The present disclosure relates to a method and a device for super-resolution of an image.

BACKGROUND ART

The main purpose of the existing image processing technology is to maintain or improve quality which is best for human viewing. But, in a variety of future industrial fields, the main purpose of acquiring visible/invisible light image data is often a machine learning task such as image recognition, image partition, etc. and a higher level of machine learning task based thereon. In the future, it may be more useful to set a goal of image encoding/decoding to maintain or improve performance as much as possible when applying a machine learning-based task.

DISCLOSURE Technical Problem

A task according to embodiments of the present disclosure proposes a method and a device for resolving the above-described problem.

Technical Solution

A non-uniform super-resolution method, device, and recording medium of an image of the present disclosure may include an image separation unit which separates an input image into a high-quality region and a low-quality region based on a quality map image, an image quality conversion unit which acquires a converted high-quality region by converting image quality of the high-quality region, and a first image combination unit which combines the converted high-quality region and the low-quality region to transmit them to a super-resolution network.

In a non-uniform super-resolution method, device, and recording medium of an image of the present disclosure, the non-uniform super-resolution device of the image may further include a second image combination unit which selectively replaces a high-quality region of the image obtained from the super-resolution network with an existing high-quality region.
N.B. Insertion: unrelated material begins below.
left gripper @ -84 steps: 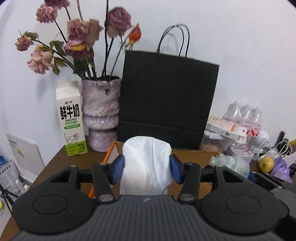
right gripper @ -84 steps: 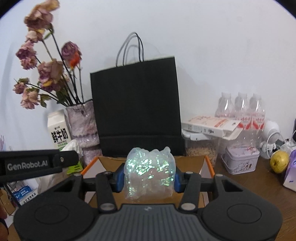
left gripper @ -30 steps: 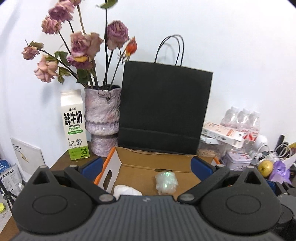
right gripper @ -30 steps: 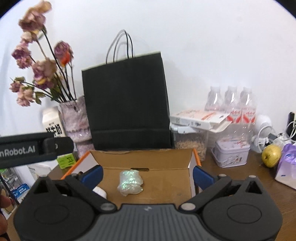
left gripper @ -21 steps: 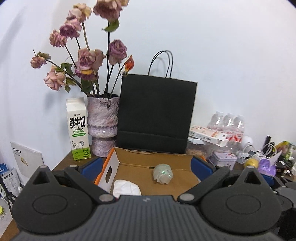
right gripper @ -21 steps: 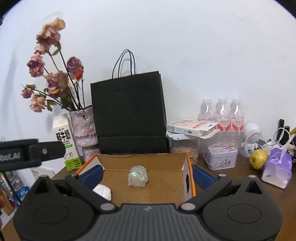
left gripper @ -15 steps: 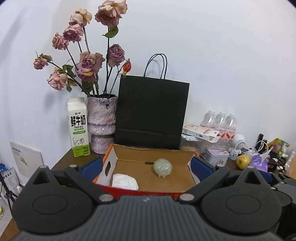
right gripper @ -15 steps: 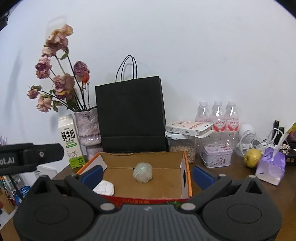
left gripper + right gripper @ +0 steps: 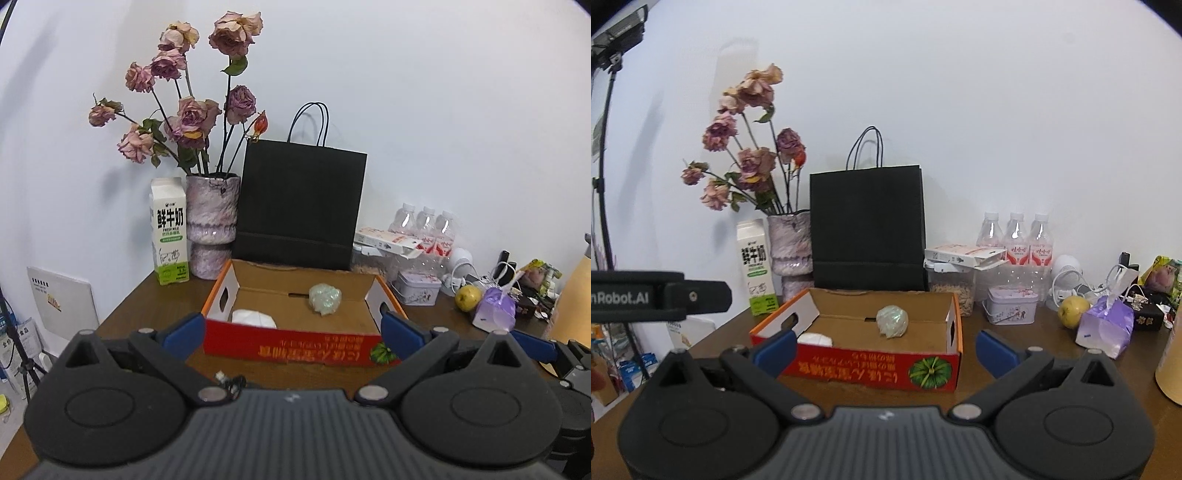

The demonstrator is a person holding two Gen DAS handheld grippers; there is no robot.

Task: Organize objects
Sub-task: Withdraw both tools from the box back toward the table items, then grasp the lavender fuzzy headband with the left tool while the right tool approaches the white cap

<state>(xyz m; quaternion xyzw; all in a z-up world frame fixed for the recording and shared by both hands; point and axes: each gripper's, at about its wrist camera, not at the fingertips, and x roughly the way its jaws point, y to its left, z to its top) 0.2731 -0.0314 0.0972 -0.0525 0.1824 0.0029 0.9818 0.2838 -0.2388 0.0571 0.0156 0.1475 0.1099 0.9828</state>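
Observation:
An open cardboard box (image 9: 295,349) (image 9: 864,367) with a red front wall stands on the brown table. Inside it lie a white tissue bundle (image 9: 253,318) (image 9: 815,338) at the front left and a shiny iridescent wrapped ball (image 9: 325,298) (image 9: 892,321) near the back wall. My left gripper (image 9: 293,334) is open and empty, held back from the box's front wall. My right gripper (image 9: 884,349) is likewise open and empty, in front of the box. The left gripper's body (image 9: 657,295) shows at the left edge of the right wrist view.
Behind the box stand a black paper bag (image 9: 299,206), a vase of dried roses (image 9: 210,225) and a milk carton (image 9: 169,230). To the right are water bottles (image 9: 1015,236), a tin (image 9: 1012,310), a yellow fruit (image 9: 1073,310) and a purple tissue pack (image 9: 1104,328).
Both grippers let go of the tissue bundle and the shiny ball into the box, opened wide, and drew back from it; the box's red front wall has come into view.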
In a non-uniform super-resolution method, device, and recording medium of an image of the present disclosure, the first image combination unit may downsample a size of a combined image according to an input format of the super-resolution network.

In a non-uniform super-resolution method, device, and recording medium of an image of the present disclosure, conversion of the high-quality region of the image quality conversion unit may be performed by using any one method of downscaling, blurring or repacking.

A non-uniform super-resolution method, device, and recording medium of an image of the present disclosure may include converting, based on a method in which a quality map image is reflected on a non-uniform super-resolution network, a format of the quality map image, and acquiring, based on the converted quality map image, a restored image by inputting an input image of non-uniform quality to the non-uniform super-resolution network.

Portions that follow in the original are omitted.